Let’s set up a contract called a “Domestic Partnership” with all the rights and responsibilities of marriage. Make this “Domestic Partnership” available to any two people regardless of gender or family relationship. Two men could “partner”, a man and a woman could “partner” and each would get exactly the same benefits. As a matter of fact, a brother and sister could “partner” or a father and son.

So when you get married in your church, you could do it with or without state entanglement. Your choice. So if this is about “equal rights”, it should be acceptable, and I will support you in the advocation and passage of it.

But if your agenda is to force society to accept your sexual proclivities as normal, and thereby tear down the institution of marriage (as damaged as that institution is at this point), and force everyone else to support your particular sexual activity and faux marriage, expect me to fight you tooth and nail.
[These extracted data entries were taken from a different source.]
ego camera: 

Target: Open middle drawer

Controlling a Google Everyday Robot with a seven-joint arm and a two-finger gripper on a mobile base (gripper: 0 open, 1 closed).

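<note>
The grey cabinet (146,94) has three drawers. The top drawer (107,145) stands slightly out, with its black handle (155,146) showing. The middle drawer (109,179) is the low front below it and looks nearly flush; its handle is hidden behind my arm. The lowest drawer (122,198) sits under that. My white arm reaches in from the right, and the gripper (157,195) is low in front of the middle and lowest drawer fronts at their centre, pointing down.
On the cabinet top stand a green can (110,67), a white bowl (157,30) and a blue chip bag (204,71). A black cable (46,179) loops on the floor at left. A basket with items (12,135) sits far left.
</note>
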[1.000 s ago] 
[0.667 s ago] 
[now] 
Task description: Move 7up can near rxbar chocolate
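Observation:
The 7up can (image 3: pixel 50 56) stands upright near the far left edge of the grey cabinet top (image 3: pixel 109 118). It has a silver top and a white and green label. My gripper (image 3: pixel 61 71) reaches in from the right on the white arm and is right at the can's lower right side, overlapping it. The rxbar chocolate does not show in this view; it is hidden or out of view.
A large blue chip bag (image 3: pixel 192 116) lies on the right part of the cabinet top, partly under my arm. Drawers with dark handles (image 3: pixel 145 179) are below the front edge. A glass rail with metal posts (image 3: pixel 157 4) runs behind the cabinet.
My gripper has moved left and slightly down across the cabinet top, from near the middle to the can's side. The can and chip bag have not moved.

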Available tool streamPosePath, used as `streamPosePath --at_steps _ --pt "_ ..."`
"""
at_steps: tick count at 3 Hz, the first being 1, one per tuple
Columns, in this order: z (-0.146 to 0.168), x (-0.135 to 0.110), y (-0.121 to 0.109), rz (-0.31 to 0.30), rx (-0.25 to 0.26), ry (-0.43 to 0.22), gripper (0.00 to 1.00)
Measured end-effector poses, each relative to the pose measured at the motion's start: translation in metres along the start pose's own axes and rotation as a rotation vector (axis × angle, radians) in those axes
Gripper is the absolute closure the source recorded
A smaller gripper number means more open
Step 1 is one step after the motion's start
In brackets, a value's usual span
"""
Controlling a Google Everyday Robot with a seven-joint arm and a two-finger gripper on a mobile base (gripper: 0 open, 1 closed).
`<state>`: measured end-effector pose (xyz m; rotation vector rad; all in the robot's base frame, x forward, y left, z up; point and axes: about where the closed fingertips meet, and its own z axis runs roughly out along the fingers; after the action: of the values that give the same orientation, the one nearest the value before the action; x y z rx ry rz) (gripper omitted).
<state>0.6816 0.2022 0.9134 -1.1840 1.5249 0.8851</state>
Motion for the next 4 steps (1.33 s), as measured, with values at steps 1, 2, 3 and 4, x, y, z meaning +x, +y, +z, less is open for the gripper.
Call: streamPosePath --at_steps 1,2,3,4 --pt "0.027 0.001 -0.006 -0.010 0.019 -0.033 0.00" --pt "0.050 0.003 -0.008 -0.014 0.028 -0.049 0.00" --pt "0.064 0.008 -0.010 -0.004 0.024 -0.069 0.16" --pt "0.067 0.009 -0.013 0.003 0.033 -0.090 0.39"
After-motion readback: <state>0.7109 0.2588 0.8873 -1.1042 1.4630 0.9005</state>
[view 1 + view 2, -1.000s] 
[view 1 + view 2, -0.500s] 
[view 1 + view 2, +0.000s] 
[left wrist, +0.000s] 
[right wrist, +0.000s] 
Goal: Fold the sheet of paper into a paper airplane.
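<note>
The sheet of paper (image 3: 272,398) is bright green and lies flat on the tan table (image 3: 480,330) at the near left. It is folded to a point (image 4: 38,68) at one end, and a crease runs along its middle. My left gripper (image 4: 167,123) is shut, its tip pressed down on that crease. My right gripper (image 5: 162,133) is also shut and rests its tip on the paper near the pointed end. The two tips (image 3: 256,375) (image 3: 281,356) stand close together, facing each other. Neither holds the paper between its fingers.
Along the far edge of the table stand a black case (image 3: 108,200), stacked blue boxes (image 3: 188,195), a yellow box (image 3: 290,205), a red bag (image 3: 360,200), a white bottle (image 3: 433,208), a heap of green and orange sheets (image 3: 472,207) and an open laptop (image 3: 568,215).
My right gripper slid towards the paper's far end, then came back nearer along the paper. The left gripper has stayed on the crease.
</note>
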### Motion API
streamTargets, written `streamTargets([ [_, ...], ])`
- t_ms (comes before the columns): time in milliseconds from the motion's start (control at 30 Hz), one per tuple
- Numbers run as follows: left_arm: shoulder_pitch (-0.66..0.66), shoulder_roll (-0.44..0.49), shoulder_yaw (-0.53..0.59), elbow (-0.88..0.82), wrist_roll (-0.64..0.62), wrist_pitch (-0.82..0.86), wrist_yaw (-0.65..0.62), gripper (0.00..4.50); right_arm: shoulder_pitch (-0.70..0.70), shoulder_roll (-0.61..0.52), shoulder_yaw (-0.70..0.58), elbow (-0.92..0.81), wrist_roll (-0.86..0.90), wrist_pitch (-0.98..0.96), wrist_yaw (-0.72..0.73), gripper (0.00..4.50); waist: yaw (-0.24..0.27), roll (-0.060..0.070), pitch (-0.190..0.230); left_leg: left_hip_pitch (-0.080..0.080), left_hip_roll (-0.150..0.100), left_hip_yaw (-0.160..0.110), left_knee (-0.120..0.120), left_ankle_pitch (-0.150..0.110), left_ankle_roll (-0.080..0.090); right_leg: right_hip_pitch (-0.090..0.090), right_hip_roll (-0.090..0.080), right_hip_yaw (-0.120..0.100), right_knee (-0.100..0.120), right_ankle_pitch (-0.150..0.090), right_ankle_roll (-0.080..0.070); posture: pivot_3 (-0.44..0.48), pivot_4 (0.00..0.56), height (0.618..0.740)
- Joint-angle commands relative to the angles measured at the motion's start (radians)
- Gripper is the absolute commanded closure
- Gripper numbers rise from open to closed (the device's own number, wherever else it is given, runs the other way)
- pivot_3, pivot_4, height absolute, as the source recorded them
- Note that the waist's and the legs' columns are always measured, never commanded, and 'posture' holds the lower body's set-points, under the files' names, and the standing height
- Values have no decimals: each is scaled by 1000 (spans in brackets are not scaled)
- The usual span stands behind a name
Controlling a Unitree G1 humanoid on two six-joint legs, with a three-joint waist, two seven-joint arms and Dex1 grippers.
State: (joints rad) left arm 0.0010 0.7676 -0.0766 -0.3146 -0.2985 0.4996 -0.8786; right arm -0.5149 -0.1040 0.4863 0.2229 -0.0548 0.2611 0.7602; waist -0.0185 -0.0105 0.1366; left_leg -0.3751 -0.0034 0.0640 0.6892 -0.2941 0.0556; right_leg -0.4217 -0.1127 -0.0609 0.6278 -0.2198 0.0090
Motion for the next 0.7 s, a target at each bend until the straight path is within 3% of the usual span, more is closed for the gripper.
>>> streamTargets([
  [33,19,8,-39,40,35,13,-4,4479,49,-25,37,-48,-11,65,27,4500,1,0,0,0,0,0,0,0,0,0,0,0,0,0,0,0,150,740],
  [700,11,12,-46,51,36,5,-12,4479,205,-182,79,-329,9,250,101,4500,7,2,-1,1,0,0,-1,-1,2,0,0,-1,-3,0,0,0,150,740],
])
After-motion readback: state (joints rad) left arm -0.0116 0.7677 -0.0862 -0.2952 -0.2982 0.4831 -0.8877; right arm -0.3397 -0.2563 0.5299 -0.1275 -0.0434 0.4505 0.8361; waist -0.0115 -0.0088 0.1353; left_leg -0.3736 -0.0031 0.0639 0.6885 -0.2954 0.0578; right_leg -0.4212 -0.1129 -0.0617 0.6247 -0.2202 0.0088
Not because I hate gay people because I don’t, but because I love my society and don’t want to see it hurt any more than it already has been.
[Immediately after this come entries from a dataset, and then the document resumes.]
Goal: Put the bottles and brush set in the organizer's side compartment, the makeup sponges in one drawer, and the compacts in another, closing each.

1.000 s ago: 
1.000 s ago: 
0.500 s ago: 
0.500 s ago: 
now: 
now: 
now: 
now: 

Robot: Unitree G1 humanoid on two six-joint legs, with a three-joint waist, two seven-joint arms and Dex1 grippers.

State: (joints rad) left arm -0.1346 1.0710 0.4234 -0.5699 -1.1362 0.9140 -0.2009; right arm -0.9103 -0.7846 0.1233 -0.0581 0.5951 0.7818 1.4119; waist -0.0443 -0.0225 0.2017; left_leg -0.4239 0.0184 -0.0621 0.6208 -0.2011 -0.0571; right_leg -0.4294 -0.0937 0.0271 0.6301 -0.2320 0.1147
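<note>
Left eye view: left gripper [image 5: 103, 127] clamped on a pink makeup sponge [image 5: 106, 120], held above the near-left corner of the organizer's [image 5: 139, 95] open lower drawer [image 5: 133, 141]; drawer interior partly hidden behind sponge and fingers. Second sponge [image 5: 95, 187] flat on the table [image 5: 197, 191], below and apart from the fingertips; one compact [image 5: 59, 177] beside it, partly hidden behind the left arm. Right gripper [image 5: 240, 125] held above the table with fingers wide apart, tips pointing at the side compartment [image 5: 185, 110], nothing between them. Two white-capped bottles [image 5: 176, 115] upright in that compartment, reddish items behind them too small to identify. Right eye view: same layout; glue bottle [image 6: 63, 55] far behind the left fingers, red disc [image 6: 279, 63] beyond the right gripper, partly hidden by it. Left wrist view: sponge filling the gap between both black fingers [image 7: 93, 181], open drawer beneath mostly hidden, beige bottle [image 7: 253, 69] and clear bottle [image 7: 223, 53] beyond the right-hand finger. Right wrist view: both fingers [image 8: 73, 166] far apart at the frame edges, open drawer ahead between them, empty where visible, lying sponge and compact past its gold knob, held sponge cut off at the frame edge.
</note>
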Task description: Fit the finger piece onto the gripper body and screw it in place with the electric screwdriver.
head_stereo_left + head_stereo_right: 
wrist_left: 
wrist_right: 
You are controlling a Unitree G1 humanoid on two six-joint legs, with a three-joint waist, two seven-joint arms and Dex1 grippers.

@Tony: Tony, thanks. The topic is really too big for a blog post — that’s why I can never get everything in I want to say, or deal with every nuance — I’m well aware of the difficulty in explaining the whole thing — and I’m working on a book on the matter. But if I get a blog post, during this time when it seems everyone and their mother is talking about “gay marriage” and gay this and gay that, I’m throwing my polemics out there, like heterosexuals throw their polemics without much logic. Egad, we’re such a play toy at the moment — I can’t wait for the whole discussion to be over — which it will be one day. We have gone from 100% scorn to oh, somewhat less than 50% in some 60 years of saying “No!” to everything ever said about us. As the Jews say: the impossible takes a little longer.

As I joke, never before has so much been said by so many over so few.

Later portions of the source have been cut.